▶ **EXERCISE PROMPT**
From the first line to the last, copy the listing below word for word.

▶ **DATA SECTION**
........

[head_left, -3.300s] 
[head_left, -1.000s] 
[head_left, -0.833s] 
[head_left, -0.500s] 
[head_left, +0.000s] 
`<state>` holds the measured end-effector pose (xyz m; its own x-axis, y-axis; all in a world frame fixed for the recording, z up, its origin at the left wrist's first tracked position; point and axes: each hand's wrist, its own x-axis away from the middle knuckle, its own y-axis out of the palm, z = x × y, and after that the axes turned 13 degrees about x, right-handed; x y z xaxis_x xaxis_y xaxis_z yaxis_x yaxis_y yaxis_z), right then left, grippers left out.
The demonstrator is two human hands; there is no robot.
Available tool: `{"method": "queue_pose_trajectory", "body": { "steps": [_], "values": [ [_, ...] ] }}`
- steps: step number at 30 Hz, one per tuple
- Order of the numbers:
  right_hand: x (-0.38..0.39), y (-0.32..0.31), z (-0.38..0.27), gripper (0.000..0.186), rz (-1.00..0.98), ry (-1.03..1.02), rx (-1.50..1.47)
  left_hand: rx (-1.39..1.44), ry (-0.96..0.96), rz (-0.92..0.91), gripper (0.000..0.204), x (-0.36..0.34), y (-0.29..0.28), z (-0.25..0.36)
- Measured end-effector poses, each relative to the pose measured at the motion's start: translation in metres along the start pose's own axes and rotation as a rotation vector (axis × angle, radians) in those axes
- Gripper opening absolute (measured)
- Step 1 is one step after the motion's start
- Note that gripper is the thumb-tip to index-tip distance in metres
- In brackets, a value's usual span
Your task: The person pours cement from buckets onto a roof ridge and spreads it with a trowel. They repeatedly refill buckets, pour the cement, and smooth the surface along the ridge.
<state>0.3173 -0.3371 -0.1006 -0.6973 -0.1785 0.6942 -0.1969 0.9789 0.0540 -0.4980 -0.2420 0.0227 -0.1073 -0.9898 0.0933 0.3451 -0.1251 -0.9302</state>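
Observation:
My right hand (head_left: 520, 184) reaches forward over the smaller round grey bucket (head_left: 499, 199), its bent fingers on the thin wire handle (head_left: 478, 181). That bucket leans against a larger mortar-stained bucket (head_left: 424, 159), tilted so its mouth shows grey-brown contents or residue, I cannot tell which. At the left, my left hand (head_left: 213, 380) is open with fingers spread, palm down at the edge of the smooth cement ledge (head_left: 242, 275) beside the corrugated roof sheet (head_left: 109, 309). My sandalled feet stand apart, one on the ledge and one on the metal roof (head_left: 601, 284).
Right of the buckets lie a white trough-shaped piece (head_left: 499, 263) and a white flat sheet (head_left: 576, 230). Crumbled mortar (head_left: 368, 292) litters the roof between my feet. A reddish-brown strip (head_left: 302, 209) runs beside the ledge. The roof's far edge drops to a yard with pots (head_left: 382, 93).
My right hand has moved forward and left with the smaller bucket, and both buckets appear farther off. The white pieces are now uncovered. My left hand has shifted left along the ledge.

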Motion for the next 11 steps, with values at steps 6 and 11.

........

▶ **YOUR SOLUTION**
[head_left, -3.300s] 
[head_left, -1.000s] 
[head_left, -0.833s] 
[head_left, -0.500s] 
[head_left, +0.000s] 
`<state>` holds the measured end-effector pose (xyz m; its own x-axis, y-axis; all in a world frame fixed for the recording, z up, its origin at the left wrist's first tracked position; point and axes: each hand's wrist, its own x-axis away from the middle knuckle, its own y-axis out of the palm, z = x × y, and after that the axes turned 13 degrees about x, right-handed; x y z xaxis_x xaxis_y xaxis_z yaxis_x yaxis_y yaxis_z), right then left, grippers left out.
The demonstrator is two human hands; there is no robot.
Available tool: `{"method": "queue_pose_trajectory", "body": { "steps": [_], "values": [ [_, ...] ] }}`
- steps: step number at 30 Hz, one per tuple
- Order of the numbers:
  right_hand: x (-0.38..0.39), y (-0.32..0.31), z (-0.38..0.27), gripper (0.000..0.186), rz (-1.00..0.98), ry (-1.03..1.02), rx (-1.50..1.47)
  left_hand: rx (-1.39..1.44), ry (-0.96..0.96), rz (-0.92..0.91), gripper (0.000..0.204), x (-0.36..0.34), y (-0.29..0.28), z (-0.25..0.36)
- Measured end-effector poses, each relative to the pose measured at the motion's start: translation in metres along the start pose's own axes and rotation as a rotation vector (axis × angle, radians) in those axes
- Gripper opening absolute (measured)
- Step 1 is one step after the motion's start
- Note that gripper is the thumb-tip to index-tip distance in metres
- In brackets, a value's usual span
Your task: The person pours cement from buckets onto a roof ridge and spreads it with a trowel. They repeatedly refill buckets, pour the cement, and smooth the surface along the ridge.
<state>0.3173 -0.3371 -0.1006 -0.6973 -0.1785 0.6942 -0.1969 0.9789 0.0540 -0.4980 -0.2420 0.0227 -0.1073 -0.9898 0.0933 0.3451 -0.1251 -0.9302</state>
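Observation:
My right hand (head_left: 520, 184) reaches forward over the smaller round grey bucket (head_left: 499, 199), its bent fingers on the thin wire handle (head_left: 478, 181). That bucket leans against a larger mortar-stained bucket (head_left: 424, 159), tilted so its mouth shows grey-brown contents or residue, I cannot tell which. At the left, my left hand (head_left: 213, 380) is open with fingers spread, palm down at the edge of the smooth cement ledge (head_left: 242, 275) beside the corrugated roof sheet (head_left: 109, 309). My sandalled feet stand apart, one on the ledge and one on the metal roof (head_left: 601, 284).
Right of the buckets lie a white trough-shaped piece (head_left: 499, 263) and a white flat sheet (head_left: 576, 230). Crumbled mortar (head_left: 368, 292) litters the roof between my feet. A reddish-brown strip (head_left: 302, 209) runs beside the ledge. The roof's far edge drops to a yard with pots (head_left: 382, 93).
My right hand has moved forward and left with the smaller bucket, and both buckets appear farther off. The white pieces are now uncovered. My left hand has shifted left along the ledge.
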
Motion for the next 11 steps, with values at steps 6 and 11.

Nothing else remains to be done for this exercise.